_Data records_
* * * * *
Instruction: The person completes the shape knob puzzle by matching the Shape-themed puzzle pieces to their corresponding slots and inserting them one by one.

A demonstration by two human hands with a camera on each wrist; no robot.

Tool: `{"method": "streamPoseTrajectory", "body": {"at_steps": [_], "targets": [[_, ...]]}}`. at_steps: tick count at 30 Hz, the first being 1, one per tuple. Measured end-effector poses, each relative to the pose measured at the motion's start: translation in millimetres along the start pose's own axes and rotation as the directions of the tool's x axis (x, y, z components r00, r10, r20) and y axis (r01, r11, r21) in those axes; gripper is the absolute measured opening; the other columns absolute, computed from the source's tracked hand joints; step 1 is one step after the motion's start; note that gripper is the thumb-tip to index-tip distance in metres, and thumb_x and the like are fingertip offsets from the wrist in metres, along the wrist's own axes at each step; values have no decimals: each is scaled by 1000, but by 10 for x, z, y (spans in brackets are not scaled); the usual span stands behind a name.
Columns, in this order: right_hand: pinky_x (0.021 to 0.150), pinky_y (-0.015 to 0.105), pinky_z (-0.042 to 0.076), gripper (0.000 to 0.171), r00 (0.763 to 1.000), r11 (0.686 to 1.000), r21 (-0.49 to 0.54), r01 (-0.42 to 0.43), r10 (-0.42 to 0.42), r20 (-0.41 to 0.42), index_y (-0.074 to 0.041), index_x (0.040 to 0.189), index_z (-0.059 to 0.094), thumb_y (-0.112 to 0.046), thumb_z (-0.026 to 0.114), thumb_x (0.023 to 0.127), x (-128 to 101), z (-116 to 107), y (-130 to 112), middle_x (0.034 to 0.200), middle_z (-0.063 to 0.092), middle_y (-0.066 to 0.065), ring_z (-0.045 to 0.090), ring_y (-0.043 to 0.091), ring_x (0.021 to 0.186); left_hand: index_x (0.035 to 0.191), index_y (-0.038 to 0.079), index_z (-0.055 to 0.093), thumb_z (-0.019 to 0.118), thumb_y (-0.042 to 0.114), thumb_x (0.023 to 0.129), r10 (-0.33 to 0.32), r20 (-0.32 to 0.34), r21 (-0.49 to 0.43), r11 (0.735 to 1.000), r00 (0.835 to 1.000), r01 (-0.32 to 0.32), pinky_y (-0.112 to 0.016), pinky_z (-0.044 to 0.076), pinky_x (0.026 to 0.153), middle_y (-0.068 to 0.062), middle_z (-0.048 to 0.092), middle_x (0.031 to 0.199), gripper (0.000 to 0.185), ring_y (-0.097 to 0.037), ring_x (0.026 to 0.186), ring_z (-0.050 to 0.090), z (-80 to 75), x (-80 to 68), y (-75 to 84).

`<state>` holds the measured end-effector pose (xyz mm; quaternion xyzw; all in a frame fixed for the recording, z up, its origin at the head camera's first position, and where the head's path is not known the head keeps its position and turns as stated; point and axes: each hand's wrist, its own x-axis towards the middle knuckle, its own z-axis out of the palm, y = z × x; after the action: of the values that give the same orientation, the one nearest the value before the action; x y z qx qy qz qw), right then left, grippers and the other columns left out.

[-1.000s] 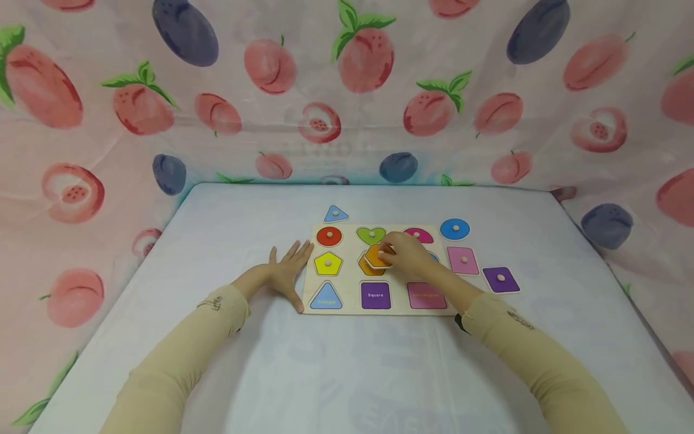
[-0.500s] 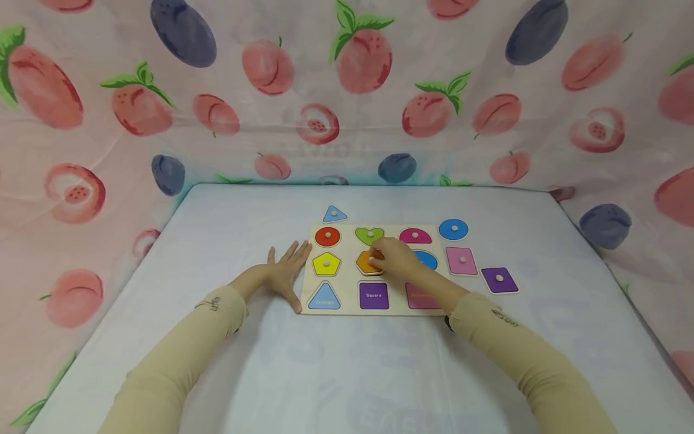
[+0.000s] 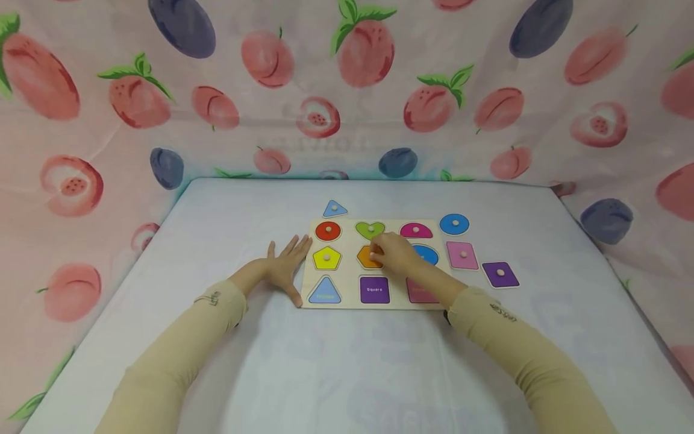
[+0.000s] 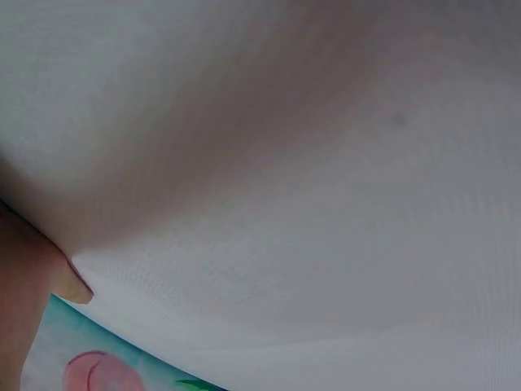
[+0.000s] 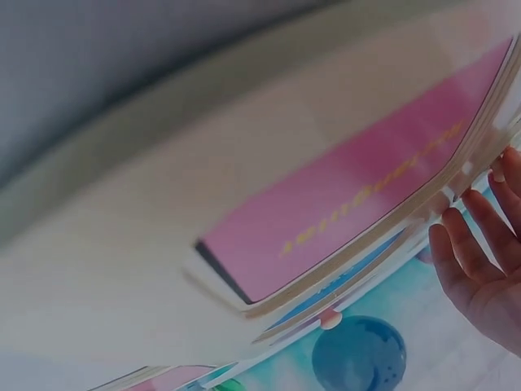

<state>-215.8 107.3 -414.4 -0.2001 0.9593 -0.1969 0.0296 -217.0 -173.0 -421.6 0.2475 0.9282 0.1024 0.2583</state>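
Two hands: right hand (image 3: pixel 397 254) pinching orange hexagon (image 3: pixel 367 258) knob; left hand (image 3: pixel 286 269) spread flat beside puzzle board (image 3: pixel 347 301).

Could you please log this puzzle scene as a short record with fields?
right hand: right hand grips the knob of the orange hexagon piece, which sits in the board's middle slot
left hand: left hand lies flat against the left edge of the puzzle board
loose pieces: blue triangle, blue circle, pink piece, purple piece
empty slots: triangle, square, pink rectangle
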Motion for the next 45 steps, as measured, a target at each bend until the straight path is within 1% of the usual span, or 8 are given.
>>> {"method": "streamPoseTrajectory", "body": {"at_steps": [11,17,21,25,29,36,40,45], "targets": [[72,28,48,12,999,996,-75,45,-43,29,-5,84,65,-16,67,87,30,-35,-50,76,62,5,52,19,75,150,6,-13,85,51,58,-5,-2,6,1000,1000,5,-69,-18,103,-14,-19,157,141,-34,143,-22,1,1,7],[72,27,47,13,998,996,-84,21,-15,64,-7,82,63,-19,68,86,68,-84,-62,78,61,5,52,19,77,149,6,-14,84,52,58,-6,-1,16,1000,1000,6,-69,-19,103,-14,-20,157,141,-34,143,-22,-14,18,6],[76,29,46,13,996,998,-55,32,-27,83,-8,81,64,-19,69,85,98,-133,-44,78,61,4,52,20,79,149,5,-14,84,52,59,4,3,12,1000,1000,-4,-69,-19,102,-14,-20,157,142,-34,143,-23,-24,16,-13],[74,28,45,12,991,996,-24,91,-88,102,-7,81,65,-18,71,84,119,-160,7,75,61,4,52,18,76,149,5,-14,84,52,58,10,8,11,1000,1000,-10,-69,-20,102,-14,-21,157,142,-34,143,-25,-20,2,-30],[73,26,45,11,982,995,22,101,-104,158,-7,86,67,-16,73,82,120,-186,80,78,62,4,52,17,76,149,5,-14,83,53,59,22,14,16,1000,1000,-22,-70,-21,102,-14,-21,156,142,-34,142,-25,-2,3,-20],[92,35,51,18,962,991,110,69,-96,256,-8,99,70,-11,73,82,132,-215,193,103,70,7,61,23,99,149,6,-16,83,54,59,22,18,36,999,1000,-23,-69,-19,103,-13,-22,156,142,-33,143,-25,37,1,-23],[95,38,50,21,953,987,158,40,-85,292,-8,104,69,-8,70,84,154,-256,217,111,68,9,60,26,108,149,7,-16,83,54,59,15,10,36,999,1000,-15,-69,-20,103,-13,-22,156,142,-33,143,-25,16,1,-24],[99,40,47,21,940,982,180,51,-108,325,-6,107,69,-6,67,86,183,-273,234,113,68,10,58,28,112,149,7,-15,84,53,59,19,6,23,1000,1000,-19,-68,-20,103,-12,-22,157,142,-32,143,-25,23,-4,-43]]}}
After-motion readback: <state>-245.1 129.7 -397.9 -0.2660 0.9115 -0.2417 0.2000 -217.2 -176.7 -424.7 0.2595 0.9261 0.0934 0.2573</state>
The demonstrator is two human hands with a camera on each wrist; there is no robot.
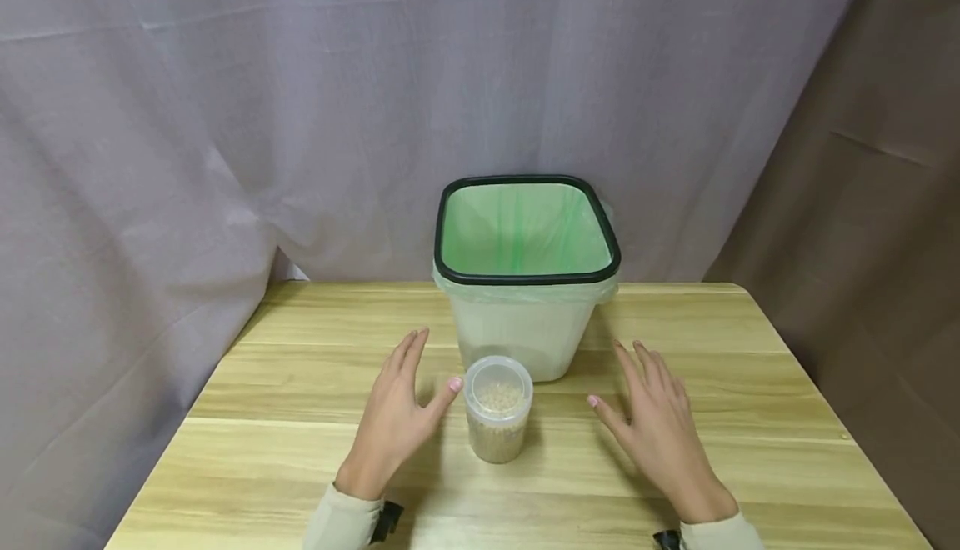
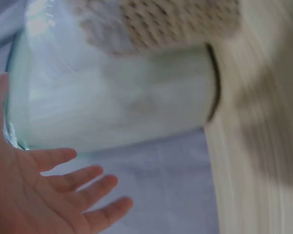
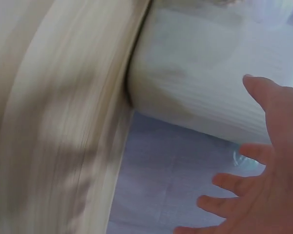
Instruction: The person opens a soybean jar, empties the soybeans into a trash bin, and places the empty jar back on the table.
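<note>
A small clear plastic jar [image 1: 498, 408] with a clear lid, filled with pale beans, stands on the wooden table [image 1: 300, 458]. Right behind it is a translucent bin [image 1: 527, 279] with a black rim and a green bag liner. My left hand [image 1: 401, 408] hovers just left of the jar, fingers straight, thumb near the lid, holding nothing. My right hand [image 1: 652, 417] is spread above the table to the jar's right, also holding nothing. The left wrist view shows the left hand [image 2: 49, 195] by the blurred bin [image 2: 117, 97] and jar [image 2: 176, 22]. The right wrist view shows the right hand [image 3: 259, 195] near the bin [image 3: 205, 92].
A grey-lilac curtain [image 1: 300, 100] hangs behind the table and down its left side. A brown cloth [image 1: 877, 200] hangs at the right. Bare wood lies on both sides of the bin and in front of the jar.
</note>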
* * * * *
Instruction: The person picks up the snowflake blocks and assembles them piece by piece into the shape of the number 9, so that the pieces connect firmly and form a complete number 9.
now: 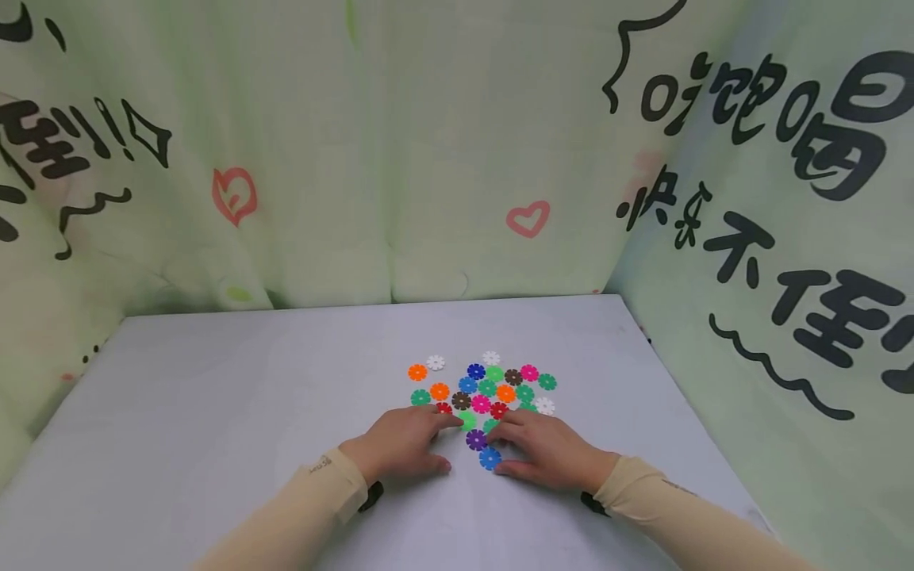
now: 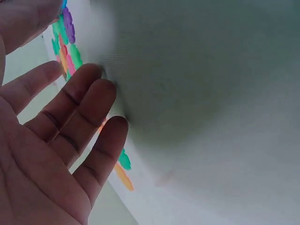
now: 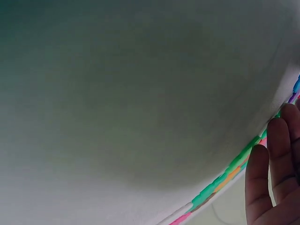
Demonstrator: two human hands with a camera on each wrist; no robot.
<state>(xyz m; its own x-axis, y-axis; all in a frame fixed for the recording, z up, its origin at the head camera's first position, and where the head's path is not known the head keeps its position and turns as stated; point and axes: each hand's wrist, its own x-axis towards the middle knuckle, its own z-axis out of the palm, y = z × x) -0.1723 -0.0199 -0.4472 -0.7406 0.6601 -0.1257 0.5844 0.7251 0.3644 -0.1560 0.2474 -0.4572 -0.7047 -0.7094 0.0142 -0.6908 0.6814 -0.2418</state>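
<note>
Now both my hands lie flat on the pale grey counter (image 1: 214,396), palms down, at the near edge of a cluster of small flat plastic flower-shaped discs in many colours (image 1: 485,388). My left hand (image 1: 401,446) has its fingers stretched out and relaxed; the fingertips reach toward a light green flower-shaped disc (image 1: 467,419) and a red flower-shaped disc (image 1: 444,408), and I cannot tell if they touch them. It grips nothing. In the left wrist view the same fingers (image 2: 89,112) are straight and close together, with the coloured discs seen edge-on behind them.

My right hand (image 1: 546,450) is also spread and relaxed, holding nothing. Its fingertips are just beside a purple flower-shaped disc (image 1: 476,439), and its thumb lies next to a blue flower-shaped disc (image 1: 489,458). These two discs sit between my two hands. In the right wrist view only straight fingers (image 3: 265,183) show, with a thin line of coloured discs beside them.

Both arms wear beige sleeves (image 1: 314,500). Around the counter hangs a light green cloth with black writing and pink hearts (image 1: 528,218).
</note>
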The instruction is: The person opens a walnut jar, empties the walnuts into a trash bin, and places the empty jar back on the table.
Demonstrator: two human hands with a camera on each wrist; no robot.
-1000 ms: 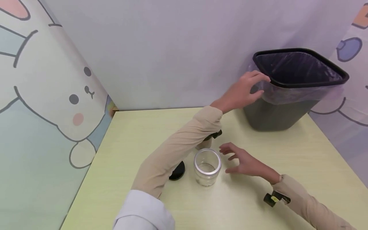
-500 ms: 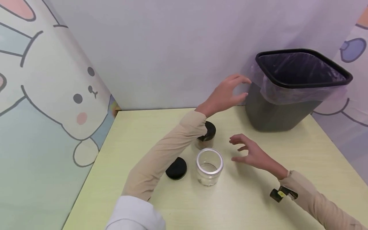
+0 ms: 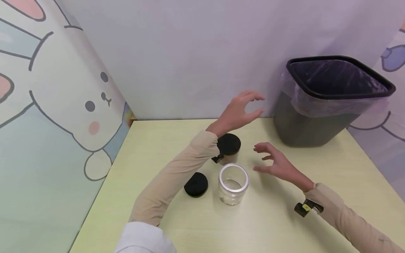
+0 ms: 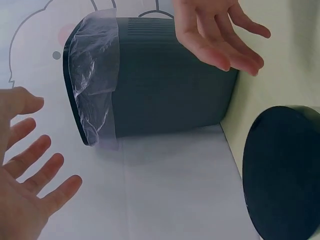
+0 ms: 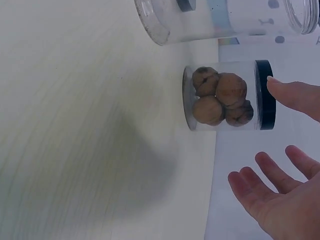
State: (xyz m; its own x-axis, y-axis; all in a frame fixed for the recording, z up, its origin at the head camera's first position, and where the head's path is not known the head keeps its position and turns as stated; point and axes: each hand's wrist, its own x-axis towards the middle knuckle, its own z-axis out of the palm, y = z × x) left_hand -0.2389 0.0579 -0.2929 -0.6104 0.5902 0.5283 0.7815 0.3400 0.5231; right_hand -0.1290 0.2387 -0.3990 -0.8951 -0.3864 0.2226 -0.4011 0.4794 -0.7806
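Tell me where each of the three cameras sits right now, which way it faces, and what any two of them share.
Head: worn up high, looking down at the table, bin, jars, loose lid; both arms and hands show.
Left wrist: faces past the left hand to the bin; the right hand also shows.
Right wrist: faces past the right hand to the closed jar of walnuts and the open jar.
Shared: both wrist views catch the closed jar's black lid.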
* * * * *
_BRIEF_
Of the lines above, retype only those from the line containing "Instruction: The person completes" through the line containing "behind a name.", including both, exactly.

_RESULT OF THE EXERCISE_
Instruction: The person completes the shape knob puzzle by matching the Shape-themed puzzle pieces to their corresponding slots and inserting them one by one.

A demonstration by two human hands with a camera on each wrist; no robot.

Tool: `{"method": "streamPoseTrajectory", "body": {"at_steps": [_], "targets": [[_, ...]]}}`. at_steps: tick count at 30 Hz, the first being 1, one per tuple. Measured end-effector poses, each relative to the pose measured at the motion's start: translation in millimetres along the start pose's own axes and rotation as the directions of the tool's x axis (x, y, z components r00, r10, r20) and y axis (r01, r11, r21) in those axes; gripper is the absolute measured opening; the other columns absolute, computed from the source's tracked hand joints; step 1 is one step after the motion's start; note that gripper is the thumb-tip to index-tip distance in metres, and thumb_x and the like are fingertip offsets from the wrist in metres, along the wrist's own axes at each step; values have no decimals: each is scaled by 1000, but by 10 for x, z, y (spans in brackets are not scaled); the usual span stands behind a name.

The exercise is complete.